Meanwhile, the company announced it had sold its British insurance business Abbey Life to Phoenix Group Holdings. Phoenix is paying 935 million pounds ($1.22 billion) for the unit, according to Reuters, and will likely bolster the view that the German bank is trying to reduce its non-core assets.
There was more news mid-morning, when a report by newspaper Die Zeit said that the country's government and financial authorities were preparing a rescue plan for Deutsche Bank.
The Ministry of Finance declined to comment on the report when contacted by CNBC, but a statement to the media later in the morning said that the report was false. Reuters also reported, citing sources, that the German financial regulator was not working on a rescue plan. A spokesperson at Deutsche Bank also referred the news agency to Cryan's earlier interview with Bild.
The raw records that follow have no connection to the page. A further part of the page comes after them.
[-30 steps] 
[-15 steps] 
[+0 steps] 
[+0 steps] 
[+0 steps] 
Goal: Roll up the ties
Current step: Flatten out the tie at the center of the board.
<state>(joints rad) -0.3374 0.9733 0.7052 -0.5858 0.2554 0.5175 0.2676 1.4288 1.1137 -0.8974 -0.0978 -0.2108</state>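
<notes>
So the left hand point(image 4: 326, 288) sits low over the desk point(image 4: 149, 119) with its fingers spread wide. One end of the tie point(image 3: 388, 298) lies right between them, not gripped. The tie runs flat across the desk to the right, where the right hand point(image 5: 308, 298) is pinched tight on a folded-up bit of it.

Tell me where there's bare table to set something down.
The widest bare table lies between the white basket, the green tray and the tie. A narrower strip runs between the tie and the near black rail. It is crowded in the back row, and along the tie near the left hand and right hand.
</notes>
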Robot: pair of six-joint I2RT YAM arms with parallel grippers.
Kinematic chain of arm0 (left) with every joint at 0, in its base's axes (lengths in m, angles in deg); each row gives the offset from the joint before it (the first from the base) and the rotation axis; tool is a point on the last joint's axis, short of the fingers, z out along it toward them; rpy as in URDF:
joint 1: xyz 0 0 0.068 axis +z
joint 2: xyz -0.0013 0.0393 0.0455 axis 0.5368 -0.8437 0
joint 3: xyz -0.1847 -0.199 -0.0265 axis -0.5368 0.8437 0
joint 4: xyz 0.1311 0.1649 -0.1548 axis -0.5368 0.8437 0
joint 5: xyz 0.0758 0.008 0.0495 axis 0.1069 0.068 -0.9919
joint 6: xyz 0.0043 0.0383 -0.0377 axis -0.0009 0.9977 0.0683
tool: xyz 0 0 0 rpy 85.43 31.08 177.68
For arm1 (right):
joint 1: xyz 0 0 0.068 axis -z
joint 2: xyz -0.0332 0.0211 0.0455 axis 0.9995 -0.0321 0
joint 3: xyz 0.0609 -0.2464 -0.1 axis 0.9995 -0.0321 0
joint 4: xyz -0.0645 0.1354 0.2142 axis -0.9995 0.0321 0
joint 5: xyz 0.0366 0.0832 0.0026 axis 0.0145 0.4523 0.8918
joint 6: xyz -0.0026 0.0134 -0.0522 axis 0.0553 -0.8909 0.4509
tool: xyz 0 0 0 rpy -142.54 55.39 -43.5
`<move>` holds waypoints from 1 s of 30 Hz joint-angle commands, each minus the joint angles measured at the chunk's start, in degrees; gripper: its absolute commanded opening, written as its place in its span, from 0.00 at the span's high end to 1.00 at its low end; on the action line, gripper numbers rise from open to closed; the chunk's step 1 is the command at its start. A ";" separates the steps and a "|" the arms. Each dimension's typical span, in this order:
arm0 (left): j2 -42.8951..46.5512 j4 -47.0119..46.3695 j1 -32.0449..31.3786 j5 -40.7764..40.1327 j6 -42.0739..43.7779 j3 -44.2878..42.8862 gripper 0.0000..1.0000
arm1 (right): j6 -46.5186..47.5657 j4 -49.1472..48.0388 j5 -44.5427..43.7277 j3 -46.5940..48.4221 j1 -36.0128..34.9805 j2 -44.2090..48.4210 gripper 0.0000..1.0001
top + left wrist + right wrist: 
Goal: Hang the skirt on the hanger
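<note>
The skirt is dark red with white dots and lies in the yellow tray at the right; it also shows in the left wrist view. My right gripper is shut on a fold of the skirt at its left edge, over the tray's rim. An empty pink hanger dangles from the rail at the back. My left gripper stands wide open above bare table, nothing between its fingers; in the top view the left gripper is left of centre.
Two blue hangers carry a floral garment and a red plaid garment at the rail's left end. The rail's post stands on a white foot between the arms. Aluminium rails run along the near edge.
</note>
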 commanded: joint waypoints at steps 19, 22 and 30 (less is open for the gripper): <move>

The constant news flow gave investors plenty to think about as shares held their gains as the session progressed. Deutsche Bank's stock has slid over 50 percent so far this year and the cost of insuring exposure to its debt has risen sharply. The latest concerns on the bank come after the U.S. Justice Department suggested the bank pay $14 billion to settle a number of investigations related to mortgage securities. The investigations refer to the way it sold these securities before the financial crash of 2008.
But, initial concerns over Deutsche Bank surfaced earlier in the year with investors detailing concerns over its exposure to the energy sector and a possible cash crunch.